The club was founded as Handels- og kontoristforeningens Roklub on 20 October 1866, just one month after Denmark's first rowing club, Roforeningen KVIK (22 September 1866), under the leadership of etatsråd Harald Fritsche. Its first boathouse was located at Applebys Plads in Christianshavn. Its first boat, Tak (literally 'Thanks'), was sponsored by Ole Berendt Suhr. The club changed its name to Københavns Roklub (KR) in 1880.

In 1883, KR founded Den Skandinaviske Kaproning in collaboration with Christiania Roklub in Oslo and Stockholm Roddförening in Stockholm. A new boathouse was inaugurated on the other side of the harbour in 1884. It was located at the Timber Dock (Tømmergraven), approximately where Copenhagen Police Headquarters is today. In 1887, KR co-founded the Danish Rowing Federation (Dansk Forening for Rosport). In 1891, KR established an athletics club, whose name was later changed to Københavns Fodsports Forening and then Københavns Idræts Forening. In 1896, KR co-founded the Dansk Idræts Forbund (DIF). The club's president, Eugen Schmidt, became DIF's first president. Three KR members, Edgar Aabye, Eugen Schmidt and Charles Winckler won gold in tug of war at the 1900 Summer Olympics, participating on a mixed team alongside three Swedish athletes. KR's flag was introduced for the event.

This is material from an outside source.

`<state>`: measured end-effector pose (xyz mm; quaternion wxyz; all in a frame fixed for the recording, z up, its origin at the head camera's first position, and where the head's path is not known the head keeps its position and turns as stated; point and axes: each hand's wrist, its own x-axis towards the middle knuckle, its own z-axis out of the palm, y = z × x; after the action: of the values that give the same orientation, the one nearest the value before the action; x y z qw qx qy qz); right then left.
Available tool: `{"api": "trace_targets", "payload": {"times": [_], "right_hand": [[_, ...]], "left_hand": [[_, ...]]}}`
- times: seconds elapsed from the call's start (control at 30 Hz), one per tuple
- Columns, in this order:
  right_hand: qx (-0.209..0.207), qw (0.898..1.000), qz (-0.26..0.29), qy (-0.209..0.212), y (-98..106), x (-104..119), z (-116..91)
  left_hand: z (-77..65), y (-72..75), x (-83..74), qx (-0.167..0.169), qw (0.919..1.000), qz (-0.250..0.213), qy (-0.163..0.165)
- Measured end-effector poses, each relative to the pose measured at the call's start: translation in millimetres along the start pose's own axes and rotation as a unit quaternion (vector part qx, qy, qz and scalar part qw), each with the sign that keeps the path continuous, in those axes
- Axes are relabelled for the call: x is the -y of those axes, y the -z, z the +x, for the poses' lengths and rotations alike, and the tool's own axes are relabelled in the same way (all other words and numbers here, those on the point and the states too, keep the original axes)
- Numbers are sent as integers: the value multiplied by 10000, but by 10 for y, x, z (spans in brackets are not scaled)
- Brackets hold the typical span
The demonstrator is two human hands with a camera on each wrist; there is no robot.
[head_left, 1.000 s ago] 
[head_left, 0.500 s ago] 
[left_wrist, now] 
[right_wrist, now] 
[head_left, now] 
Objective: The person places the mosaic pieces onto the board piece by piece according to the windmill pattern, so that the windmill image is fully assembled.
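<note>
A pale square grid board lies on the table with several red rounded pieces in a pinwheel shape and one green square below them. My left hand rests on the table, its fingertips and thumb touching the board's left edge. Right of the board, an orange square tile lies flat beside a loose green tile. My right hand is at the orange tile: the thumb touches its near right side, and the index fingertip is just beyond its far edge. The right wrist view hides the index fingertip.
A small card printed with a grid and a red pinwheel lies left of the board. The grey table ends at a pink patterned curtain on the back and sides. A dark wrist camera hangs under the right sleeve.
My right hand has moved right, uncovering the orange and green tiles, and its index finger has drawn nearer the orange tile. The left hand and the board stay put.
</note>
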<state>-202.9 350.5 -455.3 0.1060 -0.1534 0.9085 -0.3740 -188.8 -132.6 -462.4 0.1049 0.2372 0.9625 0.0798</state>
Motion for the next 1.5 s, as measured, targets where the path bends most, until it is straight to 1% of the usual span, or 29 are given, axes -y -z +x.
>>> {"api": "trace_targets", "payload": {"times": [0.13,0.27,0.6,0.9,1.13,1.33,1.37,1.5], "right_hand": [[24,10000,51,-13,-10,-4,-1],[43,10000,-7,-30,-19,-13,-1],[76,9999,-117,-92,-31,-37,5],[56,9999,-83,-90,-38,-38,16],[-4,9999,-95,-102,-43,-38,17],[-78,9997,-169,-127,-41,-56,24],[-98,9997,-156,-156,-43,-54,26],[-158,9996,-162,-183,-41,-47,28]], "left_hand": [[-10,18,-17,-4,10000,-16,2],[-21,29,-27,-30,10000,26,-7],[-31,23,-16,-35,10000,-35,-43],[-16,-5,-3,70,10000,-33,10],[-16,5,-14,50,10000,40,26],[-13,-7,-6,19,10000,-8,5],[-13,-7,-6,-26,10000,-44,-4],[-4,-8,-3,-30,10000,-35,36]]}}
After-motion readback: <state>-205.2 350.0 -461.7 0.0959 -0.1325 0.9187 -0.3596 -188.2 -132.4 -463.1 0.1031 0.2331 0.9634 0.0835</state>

In 1902, KR inaugurated a new boathouse at Djævleøen (Devil's Isle) in the South Harbour, now Kalvebod Brygge. The club's current boathouse was inaugurated in connection with its 75th anniversary in 1941 at an event attended by King Christian and crown prince Frederik. The boathouse was confiscated by the German occupying forces in 1944 but was returned to the club at the end of the war in 1945. In 1975, KR was opened to female members. In 2004, the club sold its premises in Mosede to raise funds for an expansion of the headquarters in Copenhagen.

==Location==
===Copenhagen===
Københavns Roklub is based at Tømmergravsgade 13 in the Enghave Brygge area of Copenhagen's South Harbour. The club's boathouse is from 1941. The club house was most recently renovated in 2009. It is located next to Tømmergraven, the canal that separates the northern end of Enghave Brygge from Havneholmen. Frederiks Brygge, a new residential development, is also under construction at the site.

===Holbæk Fjord===
The club also has a summer camp, Hammer-Ro, located on the Hammergården estate at Holbæk Fjord. It was inaugurated in 2006 as a replacement for an earlier summer camp at Mosede which was sold in 2004. The Mosede site was acquired in 1945. The first house was built on the land in 1856 and replaced by a new one in 1967.

== Current activities ==
Københavns Roklub regularly competes across Denmark at all levels and has a broad membership base, from complete novices and juniors through to senior oarsmen and veterans. The club has some 300 members.

==Competitions==
Københavns Roklub hosts Port of Copenhagen, part of DFfR's long-distance tournament. It was introduced in 1981. The Dragon Boat Regatta was first hosted in 1993.